За столом, разливая чай в чашки, выдолбленные из наростов березы, Настя сказала:
– Постояльца-то своего я выпроводила.
– Это почему же? Мужик он, кажись, хороший.
– Ничего мужик, один изъян – бабы у него нет.
– Стиха сказывал, оттого-то и поселил его к тебе.
– Дурак он, твой Стиха… – спокойно сказала Настя. – Сводил бы кого другого. А ты что не заходил – мешать не хотел?
– Как тебе сказать… Все мы люди, и жить каждому как-то надо.
– Ага, жить как-то надо, – повторила Настя и низко наклонилась над чашкой с чаем. – Тебе вот тут жить совсем не стоит. Перебирался бы в деревню.
– Переберусь…
– Когда?
– Когда ты меня позовешь.
Она вскинула на него глаза и сразу же опустила. Игнат говорил с усмешкой, но она видела – всерьез.
– Не быть этому, Игнат. Я бы рада позвать тебя хоть сегодня. Честно, как перед Господом Богом, говорю. Поумнела я, научилась… Однако житья у нас не будет. Никогда тебе не переступить через то, что было у меня.

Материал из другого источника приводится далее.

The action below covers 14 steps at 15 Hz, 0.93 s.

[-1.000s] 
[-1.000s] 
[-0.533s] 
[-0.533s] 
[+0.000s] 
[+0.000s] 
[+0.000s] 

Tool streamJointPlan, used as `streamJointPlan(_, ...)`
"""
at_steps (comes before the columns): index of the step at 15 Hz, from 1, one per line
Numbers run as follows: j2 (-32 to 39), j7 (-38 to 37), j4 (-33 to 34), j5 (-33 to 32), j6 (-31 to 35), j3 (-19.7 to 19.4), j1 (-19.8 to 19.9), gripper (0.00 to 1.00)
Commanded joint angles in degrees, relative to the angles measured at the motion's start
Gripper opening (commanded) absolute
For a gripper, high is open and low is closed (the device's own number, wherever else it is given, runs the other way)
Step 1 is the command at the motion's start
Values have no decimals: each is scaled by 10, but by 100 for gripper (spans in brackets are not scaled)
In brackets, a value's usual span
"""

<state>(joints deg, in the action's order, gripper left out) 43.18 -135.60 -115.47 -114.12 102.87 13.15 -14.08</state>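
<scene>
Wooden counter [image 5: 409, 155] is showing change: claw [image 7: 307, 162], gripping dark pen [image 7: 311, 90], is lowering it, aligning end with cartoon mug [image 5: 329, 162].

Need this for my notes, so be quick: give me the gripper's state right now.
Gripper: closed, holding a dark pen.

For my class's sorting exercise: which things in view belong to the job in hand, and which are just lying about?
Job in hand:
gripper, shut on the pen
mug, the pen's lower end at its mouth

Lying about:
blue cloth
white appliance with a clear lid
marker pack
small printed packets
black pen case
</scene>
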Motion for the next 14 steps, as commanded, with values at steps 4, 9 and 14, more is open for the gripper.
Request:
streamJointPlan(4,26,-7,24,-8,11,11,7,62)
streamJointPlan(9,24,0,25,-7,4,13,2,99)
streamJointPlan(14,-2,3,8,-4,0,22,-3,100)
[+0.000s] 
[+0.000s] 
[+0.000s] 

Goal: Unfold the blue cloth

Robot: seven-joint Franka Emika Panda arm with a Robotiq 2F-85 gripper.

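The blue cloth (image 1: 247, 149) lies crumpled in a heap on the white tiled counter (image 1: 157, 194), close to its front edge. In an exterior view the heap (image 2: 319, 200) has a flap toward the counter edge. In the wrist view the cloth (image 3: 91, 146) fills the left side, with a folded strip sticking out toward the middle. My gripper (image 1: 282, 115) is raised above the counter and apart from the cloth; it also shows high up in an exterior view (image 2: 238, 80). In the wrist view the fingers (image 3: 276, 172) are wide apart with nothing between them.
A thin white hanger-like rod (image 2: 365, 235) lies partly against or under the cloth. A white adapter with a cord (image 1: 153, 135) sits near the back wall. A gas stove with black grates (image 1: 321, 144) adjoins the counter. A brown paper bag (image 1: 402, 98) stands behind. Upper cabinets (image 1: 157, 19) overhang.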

– Не переступить… – Он расстегнул воротник рубашки, повел головой, будто освобождаясь от тесноты. – Эх, Настюха… Когда понятие о жизни есть, переступишь и не через такое. Расскажу тебе как-нибудь. До сих пор сердце мается, но совесть моя чистая… А этот наш разговор давай приглушим до поры. Не обо мне речь. Ты пожить, оглядеться должна, чтобы по слабости женской не промахнуться.
– Спасибо тебе, Игнат.
Домой Настя возвращалась вечером. Солнце закатилось за гору, тень укрыла мельницу, зимовье, молодые сосенки за зимовьем, легла на гребень перевала, но не закрыла его совсем, сосны там стояли в тени лишь по пояс, зеленые шапки ветвей еще купались в теплом желтом свете. Настя оглянулась, помахала рукой Игнату и быстро погнала коня навстречу полевому ветру, сулящему близкую весну.
XXIV
В доме уставщика теперь колхозная контора (Ферапонта осудили за участие в восстании, а семью его сослали), голова всему в конторе Павел Рымарев, но, надо сказать, Стишка Белозеров не шибко дает ему главенствовать, сам, суетной, неуемный, норовит в любое дело влезть и, если что не так, из себя выходит, ругается по-страшному, всех крестителей-святителей собирает, от этого за ним все определеннее закрепляется новое прозвище – Задурей, отодвигая старое, от родителя унаследованное, – Клохтун. Ох уже эти острословы деревенские! Прилепят к твоему имени довесок – до гробовой доски не отлепишь, мало того, детям вместе с фамилией передашь. А невдомек острословам, что любой на Стишкином месте быстро сбесится – тугой народ в Тайшихе, ух тугой! Балаболить про колхоз на завалинке – пожалуйста, все готовы, записываться – обожди, брат, колхоз дело хорошее, но может быть, что без него и лучше. И ждут, им что, не припекает. А в колхозе двенадцать домохозяев. И Стишке в районе шею намылят.